Polyethylene oxide (PEO)-based solid polymer electrolytes (SPEs) have good ionic conductivity and flexibility, and is a key component of all-solid-state lithium batteries (ASSLBs). Therefore, the mechanical integrity of PEO-based SPEs during cell operation needs to be urgently evaluated. Here, we conducted a series of tensile and shear adhesion performance tests on PEO16-LiTFSI electrolyte and LiFePO4 electrode adhesion samples at various temperatures and quenching rates. Based on the interface performance data and the elastic-viscoplastic material model of the PEO-LiTFSI electrolyte, a comprehensive electrochemical-mechanical model was established to analyze the stress in the cell and evaluate the mechanical integrity of the PEO16-LiTFSI electrolyte and SPE/cathode interface. The experimental results show that the adhesion strength of the SPE and cathode decreases significantly with increasing operating temperature and quenching rate. The simulation study indicates that the mechanical properties of the SPE can be fully utilized to a certain extent by increasing the quenching rate. In addition, appropriately increasing the operating temperature helps maintain the mechanical integrity of the SPE during cell operation.
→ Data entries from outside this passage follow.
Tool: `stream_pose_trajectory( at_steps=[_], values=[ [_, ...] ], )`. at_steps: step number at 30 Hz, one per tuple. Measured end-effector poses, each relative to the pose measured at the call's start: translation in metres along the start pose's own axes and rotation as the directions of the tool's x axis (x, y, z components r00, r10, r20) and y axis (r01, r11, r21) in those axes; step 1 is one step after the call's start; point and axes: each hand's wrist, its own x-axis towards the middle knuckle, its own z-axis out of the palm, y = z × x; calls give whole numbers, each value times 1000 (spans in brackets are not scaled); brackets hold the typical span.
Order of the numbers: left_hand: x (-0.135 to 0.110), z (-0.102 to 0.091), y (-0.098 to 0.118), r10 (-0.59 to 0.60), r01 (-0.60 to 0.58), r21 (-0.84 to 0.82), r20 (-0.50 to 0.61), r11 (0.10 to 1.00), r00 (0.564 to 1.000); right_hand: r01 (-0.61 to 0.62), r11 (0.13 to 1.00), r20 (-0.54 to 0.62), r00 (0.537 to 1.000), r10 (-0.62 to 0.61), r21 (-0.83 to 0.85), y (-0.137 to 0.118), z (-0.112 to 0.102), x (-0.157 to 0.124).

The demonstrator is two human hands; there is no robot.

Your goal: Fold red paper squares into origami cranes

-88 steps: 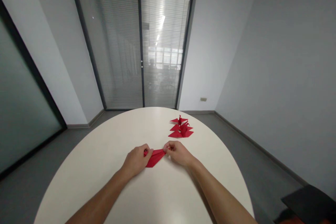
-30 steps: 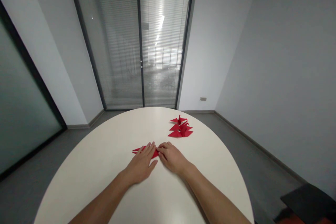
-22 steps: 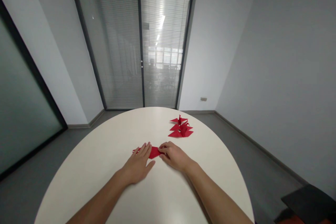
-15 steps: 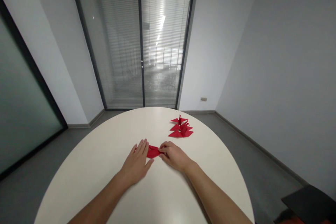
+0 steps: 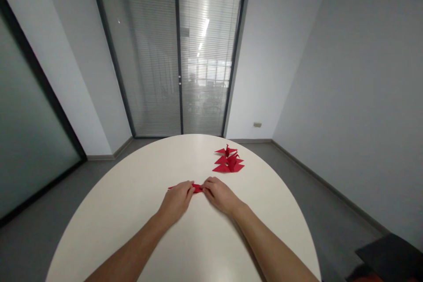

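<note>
A folded piece of red paper (image 5: 197, 188) lies flat on the round white table (image 5: 132, 194), mostly covered by my hands. My left hand (image 5: 176, 200) rests on its left part with fingers curled and pressed onto the fold. My right hand (image 5: 220, 194) pinches the paper's right end with closed fingers. Only a thin red strip shows between and left of the hands.
Several finished red paper cranes (image 5: 228, 161) sit in a small cluster on the far right of the table. Beyond the table's far edge are grey floor, glass doors with blinds (image 5: 178, 61), and a dark object (image 5: 390, 255) at bottom right.
My left hand went from flat with fingers stretched over the paper to curled at the fold. The paper shows narrower than before. My right hand stayed at the right end.
</note>
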Motion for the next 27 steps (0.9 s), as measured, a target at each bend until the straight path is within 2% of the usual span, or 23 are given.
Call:
stream_pose_trajectory(
  at_steps=[8, 13, 16, 20, 25, 27],
  values=[
    [5, 8, -2, -40, 40, 51, -5, 998, 999, -58, 994, -1, 998, 58, -95, -5, -1, 0],
    [4, 7, -2, 28, -29, 66, 6, 997, 1000, -61, 993, -24, 998, 59, -99, -7, -1, 0],
    [5, 7, -2, 19, -21, 84, 24, 996, 1000, -63, 993, -26, 998, 61, -103, -5, -1, 0],
    [7, 7, -3, 21, -23, 103, 18, 994, 1000, -56, 986, 6, 998, 58, -158, -10, -2, 1],
    [10, 6, -3, 43, -41, 76, -23, 996, 999, -50, 981, 46, 997, 59, -186, -30, 4, -4],
    [11, 8, -3, 48, -46, 54, -30, 997, 998, -52, 984, 102, 992, 70, -171, -36, 7, -8]
  ],
)
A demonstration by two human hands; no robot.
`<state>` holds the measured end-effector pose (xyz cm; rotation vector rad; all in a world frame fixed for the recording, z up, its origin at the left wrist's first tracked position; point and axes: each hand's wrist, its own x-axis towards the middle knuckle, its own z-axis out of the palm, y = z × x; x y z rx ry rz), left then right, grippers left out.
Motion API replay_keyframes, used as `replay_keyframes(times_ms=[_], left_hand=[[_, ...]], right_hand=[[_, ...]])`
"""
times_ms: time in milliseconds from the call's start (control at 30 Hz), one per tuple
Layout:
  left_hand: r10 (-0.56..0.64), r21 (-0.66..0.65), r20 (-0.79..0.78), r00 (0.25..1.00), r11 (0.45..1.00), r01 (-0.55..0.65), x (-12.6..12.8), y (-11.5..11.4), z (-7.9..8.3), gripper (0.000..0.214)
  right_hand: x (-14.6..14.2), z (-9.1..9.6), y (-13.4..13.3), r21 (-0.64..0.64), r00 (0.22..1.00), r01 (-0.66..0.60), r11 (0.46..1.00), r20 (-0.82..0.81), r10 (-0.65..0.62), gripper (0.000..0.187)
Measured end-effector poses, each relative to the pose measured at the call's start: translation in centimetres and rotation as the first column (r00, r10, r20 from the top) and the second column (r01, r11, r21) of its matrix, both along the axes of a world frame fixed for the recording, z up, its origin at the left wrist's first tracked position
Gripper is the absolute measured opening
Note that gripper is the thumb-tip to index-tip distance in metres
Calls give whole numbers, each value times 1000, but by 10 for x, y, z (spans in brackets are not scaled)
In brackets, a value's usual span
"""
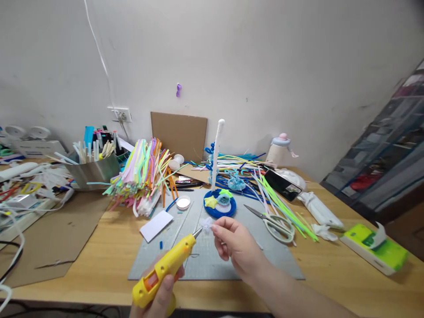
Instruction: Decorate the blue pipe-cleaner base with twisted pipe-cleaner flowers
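My left hand (162, 293) is wrapped round a yellow hot glue gun (168, 267), its metal nozzle pointing up and right. Between thumb and fingertips, my right hand (235, 245) pinches a small pale, see-through white piece (207, 224), too blurred to name further. The nozzle tip is close to that piece; whether they touch I cannot tell. Just behind stands a round blue fuzzy base (212, 213) with yellow and green stars and a light blue ring on it. A white upright stick (216, 154) rises at its back edge. Under both hands lies a grey cutting mat (218, 267).
Scissors (280, 227) lie right of the base, beside green pipe cleaners (285, 203). A white card (156, 225) and small round dish (183, 202) are on the left. Bundled pipe cleaners (139, 176), a phone (283, 184), a bottle (278, 150) and a tissue pack (374, 247) surround the mat.
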<state>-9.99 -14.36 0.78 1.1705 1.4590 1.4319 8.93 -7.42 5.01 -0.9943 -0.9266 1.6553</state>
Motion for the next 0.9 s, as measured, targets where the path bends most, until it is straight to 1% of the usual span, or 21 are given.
replay_keyframes(times_ms=[100,167,233,300,367,533,667,700,800,833,900], left_hand=[[-48,53,-140,989,997,55,-1,0,-1,36],[-82,80,-200,976,992,100,3,0,3,33],[-100,104,-225,969,987,125,7,-1,9,33],[-116,108,-239,964,983,146,10,0,14,34],[-130,101,-250,960,982,159,10,0,15,35],[-106,77,-241,965,989,128,9,-1,9,37],[-55,46,-212,976,997,66,9,-3,5,39],[-56,40,-213,975,997,66,8,-3,5,39],[-116,29,-252,961,991,127,5,-2,3,41],[-120,30,-260,958,991,133,5,-2,4,41],[-88,41,-255,963,994,102,5,-1,5,41]], right_hand=[[2,-4,-5,14,1000,7,1000,-8,-7,28],[3,-4,-7,21,1000,13,1000,-12,-12,28],[3,-5,-8,33,1000,16,999,-16,-16,27],[3,-5,-9,47,1000,16,999,-21,-15,26],[4,-5,-11,59,1000,15,998,-28,-14,25],[4,-5,-12,69,999,33,997,-35,-30,24],[4,-7,-13,66,998,27,997,-51,-24,24],[4,-7,-14,65,998,27,998,-52,-24,25],[5,-8,-15,66,998,32,997,-49,-28,25],[5,-8,-15,69,999,33,997,-46,-30,25],[5,-9,-14,75,999,36,997,-43,-33,24]])
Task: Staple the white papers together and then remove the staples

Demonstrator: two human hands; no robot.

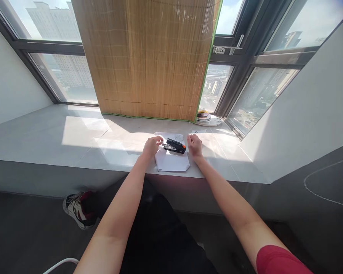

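Note:
A black stapler with an orange end (175, 146) lies on a sheet of white paper (173, 161) near the front edge of a pale window ledge (82, 140). My left hand (152, 146) is curled at the stapler's left tip, its fingers pinched on that end. My right hand (194, 145) rests just right of the stapler with its fingers curled; I cannot make out anything in them. Another white paper (171, 136) lies behind the stapler.
A bamboo blind (148, 61) hangs over the middle window. Stacked plates (207, 118) sit at the ledge's back right, a small paper slip (198, 131) nearby. White walls flank the ledge. My shoe (77, 207) is on the dark floor below.

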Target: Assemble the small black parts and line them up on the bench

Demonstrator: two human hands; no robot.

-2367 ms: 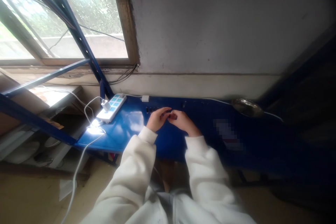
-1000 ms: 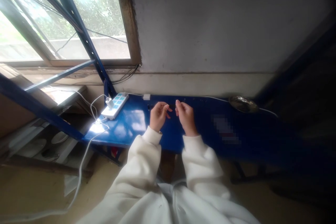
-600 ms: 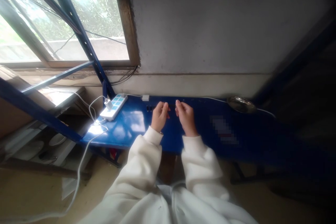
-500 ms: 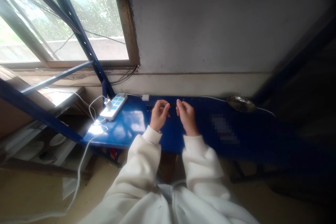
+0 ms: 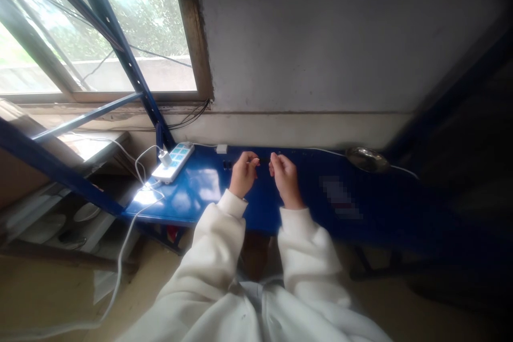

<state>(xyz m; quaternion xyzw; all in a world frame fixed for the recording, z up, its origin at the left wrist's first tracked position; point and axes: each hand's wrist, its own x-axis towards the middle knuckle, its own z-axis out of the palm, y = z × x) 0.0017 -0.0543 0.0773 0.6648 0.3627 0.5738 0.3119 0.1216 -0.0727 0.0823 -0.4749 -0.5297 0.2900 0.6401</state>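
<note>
Above the blue tabletop [image 5: 260, 214], my left hand [image 5: 243, 173] and my right hand [image 5: 285, 179] face each other a short gap apart. Thumb and fingers of the left are pinched together; whatever is between them is too small to name. The right hand is closed too, fingers curled and thumb pressed on top, and its contents are hidden. A faint dark sliver shows in the gap between the fingertips. Just left of my left hand, small black pieces [image 5: 227, 164] lie on the table. Behind them sits a small white block [image 5: 222, 148].
A white power strip [image 5: 173, 163] with a plugged-in charger [image 5: 164, 157] stands at the table's left end, its white cable [image 5: 120, 267] hanging to the floor. A shiny metal dish [image 5: 367, 159] rests at the back right. Blue metal posts [image 5: 132, 69] rise beside the window.
My left fingertips have closed into a tighter pinch and turned slightly. The right hand has barely moved.
</note>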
However, increasing the quenching rate and operating temperature will reduce the interface bonding properties between the SPE and the cathode, resulting in an increased probability of mechanical failure at the SPE/cathode interface. To suppress this negative effect, a design scheme to maintain the structural integrity of the PEO-based polymer electrolyte is proposed by using the C-rate and the SPE thickness as control parameters, which can assist in engineering design and safe operation of Li/PEO16-LiTFSI/LiFePO4 for ASSLBs. Appropriately increasing the operating temperature and quenching rate helps maintain the mechanical integrity of the PEO-LiTFSI electrolyte during cell operation, but it degrades the interfacial bonding properties of the SPE and the electrode.